In the present invention, the high boiling point reaction mixture containing the diaryl carbonate continuously withdrawn from the lower portion of the reactive distillation column generally contains the catalyst, the dialkyl carbonate, an alkyl aryl ether, the aromatic monohydroxy compound, the alkyl aryl carbonate, by-products and so on in addition to the diaryl carbonate.

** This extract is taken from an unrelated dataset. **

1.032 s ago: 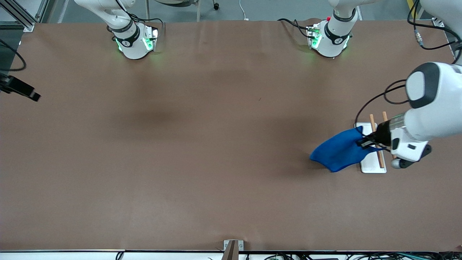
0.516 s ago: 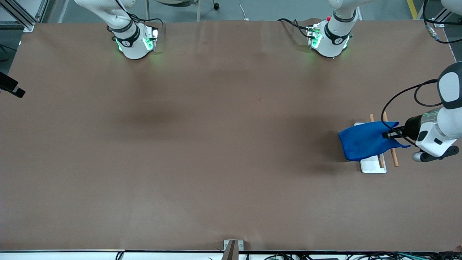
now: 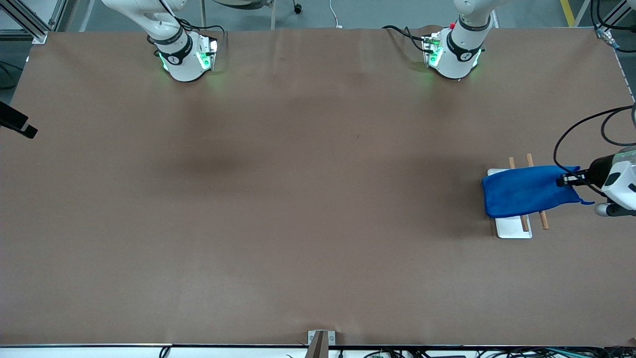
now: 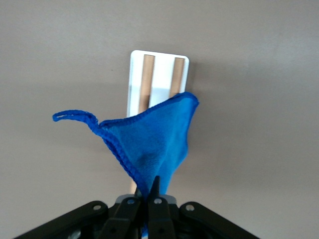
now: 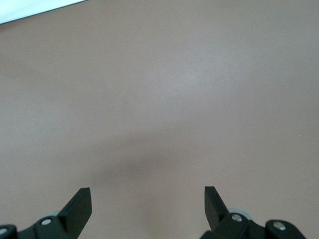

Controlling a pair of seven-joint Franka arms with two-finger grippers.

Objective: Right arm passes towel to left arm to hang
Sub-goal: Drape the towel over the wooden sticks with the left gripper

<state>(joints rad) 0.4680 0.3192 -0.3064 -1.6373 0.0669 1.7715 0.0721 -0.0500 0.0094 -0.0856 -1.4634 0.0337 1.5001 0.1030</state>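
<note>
we see a wide brown table (image 3: 298,199) from above, with two white robot arms based along its upper edge. the left arm (image 3: 618,176) reaches in from the table's end on its own side, and only its wrist and gripper show in the front view. the left gripper (image 3: 571,179) is clenched on one edge of the towel (image 3: 526,191), a small bright blue cloth. in the left wrist view the two fingers (image 4: 154,199) press together with the cloth pinched between them, and the towel (image 4: 149,144) spreads away from the grip, with a thin loop of blue hem trailing off one corner.

the towel lies draped over a small rack (image 3: 514,226) near the left arm's end of the table. the rack is a white flat base carrying two thin wooden rods (image 3: 544,219) set side by side. the cloth covers the middle of both rods, so we see only their ends sticking out past it, on the side nearer the front camera and on the side nearer the arm bases. in the left wrist view the white base and rods (image 4: 159,82) show just past the cloth's edge.

the right arm (image 3: 174,44) waits; in the front view we see only its green-lit base. the right gripper (image 5: 147,204) is released, fingers spread wide over bare brown table, holding nothing.
</note>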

Furthermore, this high boiling point reaction mixture generally contains small amounts of other impurities and reaction by-products, for example an intermediate boiling point material having a boiling point between that of the alkyl aryl carbonate and that of the diaryl carbonate such as cresol, an alkoxycarbonyl-(hydroxy)-arene (e.g. methyl salicylate), an alkyl-(alkylaryl) carbonate (e.g. methyl cresyl carbonate), an alkoxycarbonyl-(alkoxycarboxyl)-arene (e.g. methyl methoxybenzoate), an alkoxyethyl-(aryl) carbonate (e.g. methoxyethyl-phenyl carbonate) and an alkylaryl-aryl ether (e.g. cresyl phenyl ether), and high boiling point material having a higher boiling point than that of the diaryl carbonate such as an aryloxycarbonyl-(hydroxy)-arene (e.g. phenyl salicylate), an alkoxycarbonyl-(aryloxy)-arene (e.g. methyl phenoxybenzoate), an alkylaryl-aryl carbonate (e.g. cresyl phenyl carbonate), xanthone and substituted xanthones, an aryloxycarbonyl-(alkoxy)-arene (e.g. phenyl methoxybenzoate), an aryloxycarbonyl-(aryloxy)-arene (e.g. phenyl phenoxybenzoate) and an aryloxycarbonyl-(aryloxycarboxyl)-arene (e.g. 1-phenoxycarbonyl-2-phenoxycarboxy-phenylene).

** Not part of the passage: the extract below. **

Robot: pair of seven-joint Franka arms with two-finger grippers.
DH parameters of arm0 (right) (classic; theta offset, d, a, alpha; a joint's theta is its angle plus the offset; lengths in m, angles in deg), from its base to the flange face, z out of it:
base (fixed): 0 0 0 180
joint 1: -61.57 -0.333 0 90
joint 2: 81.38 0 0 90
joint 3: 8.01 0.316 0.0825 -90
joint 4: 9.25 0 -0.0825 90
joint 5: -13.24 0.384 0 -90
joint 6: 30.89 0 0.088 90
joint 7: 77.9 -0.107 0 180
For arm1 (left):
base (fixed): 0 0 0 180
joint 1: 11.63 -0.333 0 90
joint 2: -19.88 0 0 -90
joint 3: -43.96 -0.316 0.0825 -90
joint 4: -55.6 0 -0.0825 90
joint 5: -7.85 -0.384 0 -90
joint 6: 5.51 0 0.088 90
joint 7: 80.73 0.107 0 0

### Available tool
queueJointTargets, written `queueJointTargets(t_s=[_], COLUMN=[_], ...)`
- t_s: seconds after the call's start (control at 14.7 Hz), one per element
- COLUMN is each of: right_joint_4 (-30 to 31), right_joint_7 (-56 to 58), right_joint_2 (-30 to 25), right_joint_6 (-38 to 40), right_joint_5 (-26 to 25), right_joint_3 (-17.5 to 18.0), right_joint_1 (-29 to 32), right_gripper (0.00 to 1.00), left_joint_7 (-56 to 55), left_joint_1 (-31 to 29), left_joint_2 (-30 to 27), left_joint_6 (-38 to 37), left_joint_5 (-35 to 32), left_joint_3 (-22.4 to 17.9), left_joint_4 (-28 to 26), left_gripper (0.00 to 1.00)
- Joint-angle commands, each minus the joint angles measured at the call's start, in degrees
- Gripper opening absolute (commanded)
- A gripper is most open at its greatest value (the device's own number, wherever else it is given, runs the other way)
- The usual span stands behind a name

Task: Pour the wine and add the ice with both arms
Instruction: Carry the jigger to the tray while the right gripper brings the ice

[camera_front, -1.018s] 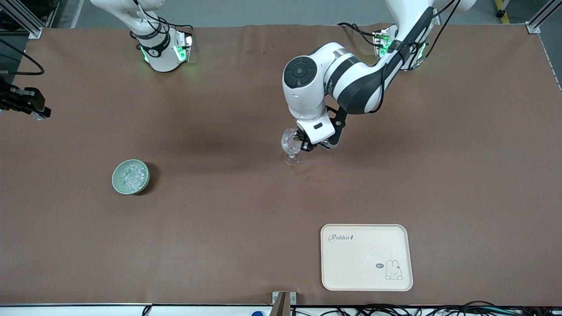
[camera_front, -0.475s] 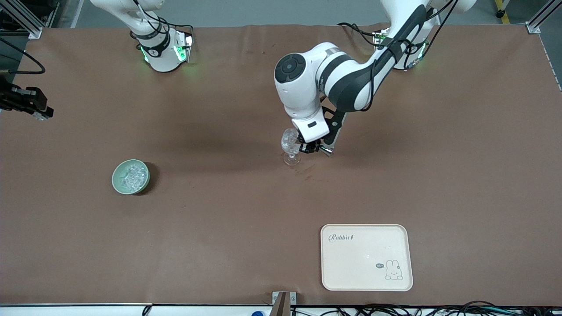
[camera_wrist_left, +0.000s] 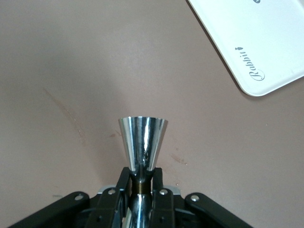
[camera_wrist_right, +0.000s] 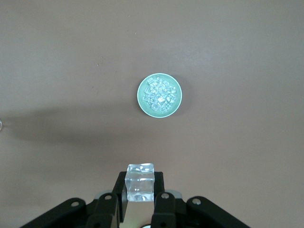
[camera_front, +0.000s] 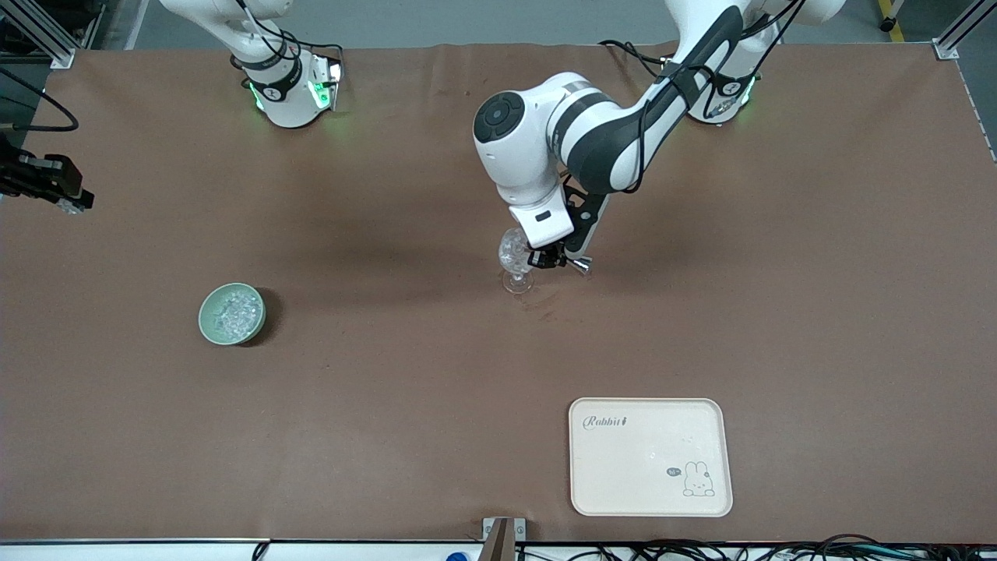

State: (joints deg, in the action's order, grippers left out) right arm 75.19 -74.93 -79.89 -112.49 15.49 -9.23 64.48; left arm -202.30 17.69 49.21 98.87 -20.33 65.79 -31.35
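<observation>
My left gripper [camera_front: 547, 257] is shut on the waist of a shiny metal jigger [camera_wrist_left: 142, 141], low over the middle of the table and close beside a stemmed glass [camera_front: 514, 263] with glittering contents. The left wrist view does not show the glass. My right gripper [camera_front: 68, 204] hangs high at the right arm's end of the table, shut on one clear ice cube [camera_wrist_right: 140, 183]. A green bowl [camera_front: 231, 313] heaped with ice [camera_wrist_right: 160, 95] stands on the table under the right wrist camera. No wine is in view.
A cream rabbit-print tray [camera_front: 650, 456] lies near the front edge toward the left arm's end, its corner [camera_wrist_left: 266, 47] also in the left wrist view. Brown cloth covers the whole table. Faint stains mark the cloth just in front of the glass.
The left arm's forearm and wrist have swung toward the right arm's end while its gripper stayed beside the glass with the jigger. The right gripper has hardly moved.
</observation>
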Motion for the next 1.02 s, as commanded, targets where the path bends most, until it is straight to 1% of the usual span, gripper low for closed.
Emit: queueJointTargets(t_s=[0.0, 0.07, 0.14, 0.27, 0.41, 0.54, 0.68, 0.81, 0.95], right_joint_4=[-0.07, 0.02, 0.02, 0.02, 0.11, 0.11, 0.11, 0.11, 0.11], right_joint_7=[0.72, 0.63, 0.63, 0.63, 0.54, 0.19, -0.07, -5.66, -11.73], right_joint_2=[-0.60, -0.60, -0.60, -0.60, -0.60, -0.52, -0.43, -0.43, -0.43], right_joint_6=[0.04, 0.12, 0.12, 0.04, 0.04, 0.04, -0.23, -1.02, -1.72], right_joint_5=[-1.19, -2.24, -2.60, -2.61, -2.61, -2.61, -2.52, -2.52, -2.34], right_joint_3=[0.34, 0.43, 0.52, 0.52, 0.52, 0.60, 0.61, 0.61, 0.61], right_joint_1=[0.34, 0.08, -0.01, -0.02, -0.02, -0.19, -2.29, -5.36, -9.92], right_gripper=[0.04, 0.04, 0.04, 0.04, 0.04, 0.04, 0.04, 0.04, 0.03], left_joint_7=[1.15, 2.46, 4.13, 9.82, 19.83, 23.82, 27.77, 33.39, 39.10], left_joint_1=[-0.39, -0.92, -1.97, -5.65, -9.61, -13.47, -17.69, -23.14, -27.19], left_joint_2=[-0.15, 0.11, 0.20, 0.37, 0.37, 0.72, 1.86, 3.96, 6.51], left_joint_6=[-1.11, -1.03, -0.76, 0.03, 0.55, 3.79, 6.61, 10.64, 15.13], left_joint_5=[-0.82, 0.31, 3.28, 10.57, 19.27, 24.47, 30.17, 39.74, 47.57], left_joint_3=[-0.04, 0.05, 0.05, 0.05, 0.05, -0.13, -0.04, -0.04, -0.04], left_joint_4=[2.39, 3.53, 3.98, 6.34, 8.11, 8.64, 8.73, 8.82, 9.08], left_gripper=[0.00, 0.00, 0.00, 0.00, 0.00, 0.00, 0.00, 0.01, 0.01])
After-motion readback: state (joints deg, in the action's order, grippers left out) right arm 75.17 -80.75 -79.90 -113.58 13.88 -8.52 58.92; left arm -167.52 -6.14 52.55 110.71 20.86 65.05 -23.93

The compounds in brackets for the intermediate boiling point material and the high boiling point material described above are compounds that may be present in the high boiling point reaction mixture containing diphenyl carbonate continuously withdrawn from the lower portion of the reactive distillation column in the case of using as the starting material a reaction mixture containing methyl phenyl carbonate obtained through a transesterification reaction between dimethyl carbonate and phenol. Moreover, the cause of the production of a compound having an alkoxyethyl group is unclear, but this may be due to a 2-alkoxyethanol and/or 2-alkoxyethyl alkyl carbonate present in a small amount in the dialkyl carbonate by-produced in the case that the dialkyl carbonate is produced from ethylene carbonate and an alcohol.

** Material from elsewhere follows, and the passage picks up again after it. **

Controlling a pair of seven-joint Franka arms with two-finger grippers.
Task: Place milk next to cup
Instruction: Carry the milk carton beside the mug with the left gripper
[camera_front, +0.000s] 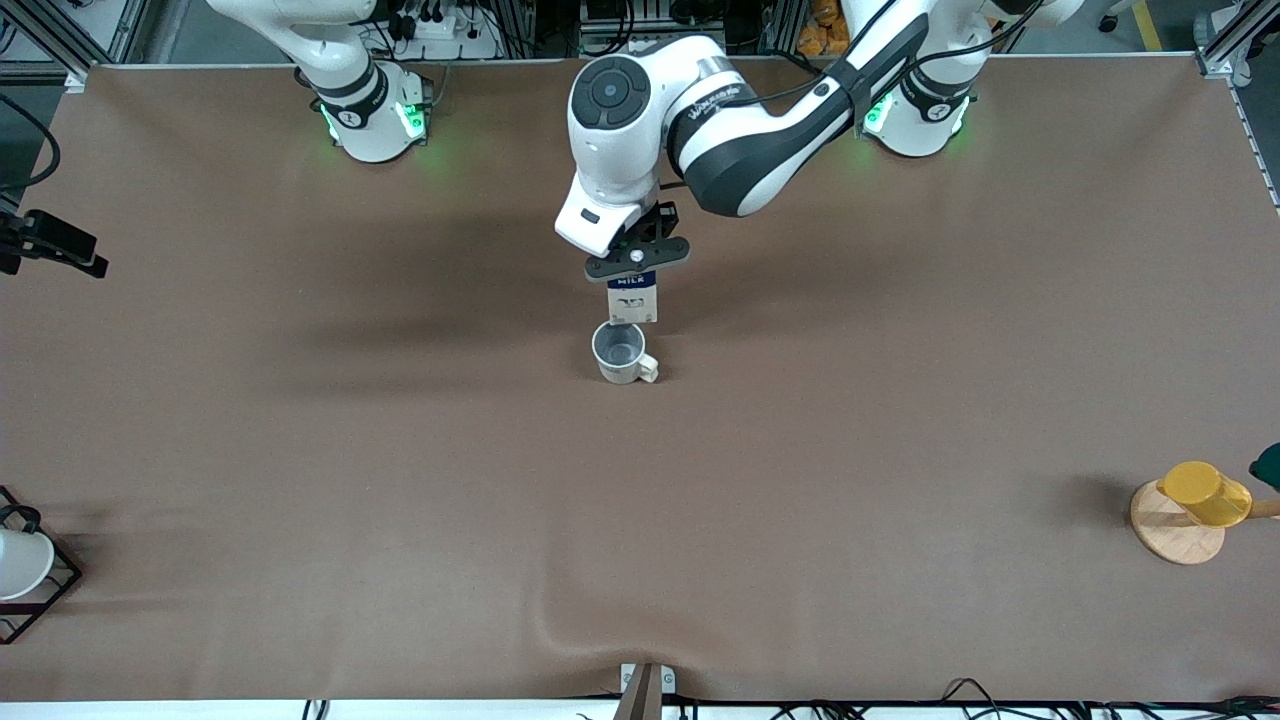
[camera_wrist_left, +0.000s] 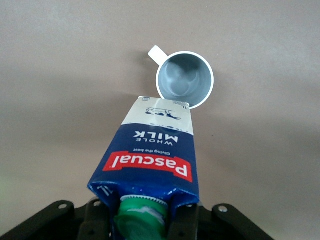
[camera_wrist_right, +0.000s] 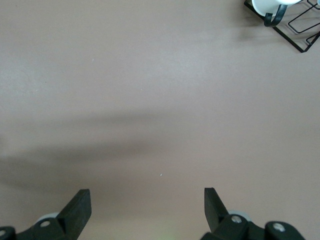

However, the high boiling point by-products as described above may be difficult to separate out, and with processes proposed hitherto, it has not been possible to reduce the amounts of such high boiling point by-products down to a sufficient level. Moreover, regarding the intermediate boiling point by-products, in documents hitherto there has not even been any mention whatsoever of the existence thereof, and hence there have been no documents whatsoever disclosing or suggesting a process for separating out and thus removing such intermediate boiling point by-products. When producing a diaryl carbonate from a dialkyl carbonate and an aromatic monohydroxy compound, the present inventors have carried out prolonged continuous operation while recycling and thus reusing the starting material, and as a result have discovered that the intermediate boiling point material and the high boiling point material as described above are by-produced, and accumulate in the system over time. The present inventors have also ascertained that if a diaryl carbonate for which the amounts of such intermediate boiling point material and the high boiling point material have not been reduced down to a sufficient level is used as the raw material of a transesterification method polycarbonate, then this material will cause discoloration and a deterioration in properties. Accordingly, an efficient process for reducing the amounts of both the intermediate boiling point by-products and the high boiling point by-products down to a sufficient level is required. The process of the present invention attains this object.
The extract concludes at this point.